I am currently applying a set of models developed in Asia, integrating both qualitative and quantitative data, to a project in Bulgaria. Initial findings have been informative and further analysis will provide new understanding of Bulgarian organizational culture and values and how they, in some cases, relate to those of US corporations. These efforts have resulted in one published paper and another under review. In addition, IREX has sponsored one summer research session. In addition these models have been applied to the Binghamton School of Management during my tenure as Dean.
During 30 years in the pharmaceutical industry, I have taken a leadership role in promoting change and innovation in organizations throughout the world. Success has been achieved with the use of business and anthropological skills at several levels of management -- marketing, business development, divisional, regional and subsidiary general management.
While I was Dean of the School of Management, the MIS and Operations Departments became the Business Information Systems group. A new Executive Education Director was put in place and in excess of $700,000 a year income was contracted for the next 5 years. A development strategy, a first in the school was approved and over $1 Million was raised (cash in hand) with an additional $200,000 in pledges. Five new faculty were hired - - the first in 5 years. A basic change analysis was completed in anticipation of a forthcoming accreditation committee visit. A computer upgrade and distance learning program was put in place with in excess of $130,000 spent the first year - - the first major upgrade in 6 years.
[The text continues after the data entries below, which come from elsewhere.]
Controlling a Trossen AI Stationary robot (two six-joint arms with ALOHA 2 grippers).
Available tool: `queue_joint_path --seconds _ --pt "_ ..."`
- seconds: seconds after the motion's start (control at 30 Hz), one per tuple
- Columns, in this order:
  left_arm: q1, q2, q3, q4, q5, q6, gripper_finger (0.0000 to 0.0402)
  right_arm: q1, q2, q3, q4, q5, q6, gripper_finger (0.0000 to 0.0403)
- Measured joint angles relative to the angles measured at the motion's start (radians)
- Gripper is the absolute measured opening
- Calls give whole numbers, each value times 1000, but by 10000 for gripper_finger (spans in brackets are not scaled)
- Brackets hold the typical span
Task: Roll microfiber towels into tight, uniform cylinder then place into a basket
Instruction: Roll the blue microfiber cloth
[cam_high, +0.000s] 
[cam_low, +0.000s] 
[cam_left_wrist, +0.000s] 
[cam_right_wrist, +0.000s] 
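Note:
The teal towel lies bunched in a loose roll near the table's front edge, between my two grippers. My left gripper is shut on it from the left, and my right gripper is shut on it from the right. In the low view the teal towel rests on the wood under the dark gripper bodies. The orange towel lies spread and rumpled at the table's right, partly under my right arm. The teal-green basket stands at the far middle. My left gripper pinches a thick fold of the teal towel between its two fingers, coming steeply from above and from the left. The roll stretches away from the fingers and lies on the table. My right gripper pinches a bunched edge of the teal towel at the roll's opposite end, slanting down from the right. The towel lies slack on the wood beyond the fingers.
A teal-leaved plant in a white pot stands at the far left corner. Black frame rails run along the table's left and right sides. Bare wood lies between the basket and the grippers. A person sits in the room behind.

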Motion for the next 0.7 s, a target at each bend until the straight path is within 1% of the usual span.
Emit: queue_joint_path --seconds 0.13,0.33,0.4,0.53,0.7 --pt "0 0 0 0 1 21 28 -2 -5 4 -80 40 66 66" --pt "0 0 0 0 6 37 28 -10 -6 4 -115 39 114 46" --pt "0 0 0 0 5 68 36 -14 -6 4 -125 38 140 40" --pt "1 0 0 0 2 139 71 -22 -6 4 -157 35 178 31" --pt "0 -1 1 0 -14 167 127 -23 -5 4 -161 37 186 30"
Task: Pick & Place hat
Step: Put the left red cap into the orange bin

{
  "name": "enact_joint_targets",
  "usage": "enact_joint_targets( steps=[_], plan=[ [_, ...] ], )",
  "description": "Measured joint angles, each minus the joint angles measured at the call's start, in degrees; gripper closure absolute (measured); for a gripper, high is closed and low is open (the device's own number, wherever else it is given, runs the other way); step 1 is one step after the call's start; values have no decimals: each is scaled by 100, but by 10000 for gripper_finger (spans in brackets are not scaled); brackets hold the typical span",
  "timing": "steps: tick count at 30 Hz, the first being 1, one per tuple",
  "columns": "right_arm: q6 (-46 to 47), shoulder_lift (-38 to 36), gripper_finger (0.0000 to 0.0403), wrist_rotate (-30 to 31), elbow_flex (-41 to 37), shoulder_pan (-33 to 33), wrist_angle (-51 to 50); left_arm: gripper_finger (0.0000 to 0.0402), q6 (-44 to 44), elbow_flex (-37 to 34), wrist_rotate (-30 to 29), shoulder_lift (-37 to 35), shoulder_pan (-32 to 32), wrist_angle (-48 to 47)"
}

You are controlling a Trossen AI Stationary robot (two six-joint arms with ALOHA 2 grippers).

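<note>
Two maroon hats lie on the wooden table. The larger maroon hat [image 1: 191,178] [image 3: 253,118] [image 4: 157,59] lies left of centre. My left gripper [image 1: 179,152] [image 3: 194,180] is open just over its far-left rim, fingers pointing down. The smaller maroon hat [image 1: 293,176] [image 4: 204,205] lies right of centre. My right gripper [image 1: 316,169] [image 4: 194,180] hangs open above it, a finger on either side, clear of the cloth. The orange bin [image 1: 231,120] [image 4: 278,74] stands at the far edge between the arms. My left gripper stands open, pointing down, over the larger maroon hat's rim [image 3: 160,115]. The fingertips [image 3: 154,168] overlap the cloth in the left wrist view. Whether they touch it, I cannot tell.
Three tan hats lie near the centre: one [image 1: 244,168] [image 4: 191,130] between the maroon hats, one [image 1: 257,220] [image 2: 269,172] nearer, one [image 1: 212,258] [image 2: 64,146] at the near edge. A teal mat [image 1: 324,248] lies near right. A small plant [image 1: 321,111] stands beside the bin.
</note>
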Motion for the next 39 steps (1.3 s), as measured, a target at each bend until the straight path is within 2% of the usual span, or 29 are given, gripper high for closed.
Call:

I created, negotiated, and obtained approval within Norwich Eaton and from our Japanese partners for a unique strategic alliance concept that offers superior rewards to both parties. I also negotiated a strategic alliance in Australia between Norwich Eaton and the Sigma Company that has resulted in significant business improvements for both companies.
I created and executed a multi-year product relaunch of Erythrocin for Abbott Laboratories that is viewed as an industry model for relaunches. The program expanded growth from a rate of 6% per annum to 28% per annum over a 4-year period. Sales expanded from $75 MM to $150 MM during this time. The fundamentals used in this relaunch were reapplied to Macrodantin at Norwich Eaton and resulted in a similar success story. In both cases success was due, in part, to the creation and execution of a core marketing concept.
During my last 8 years of working in Procter and Gamble I developed and led the implementation of a unique field selling system. This system has been rolled out in The Philippines, Australia, the Gulf States, and Canada and is largely responsible for the leadership position of these subsidiaries in sales growth performance in Norwich Eaton. This material forms the basis of a chapter in a book edited by Dr. John Sherry.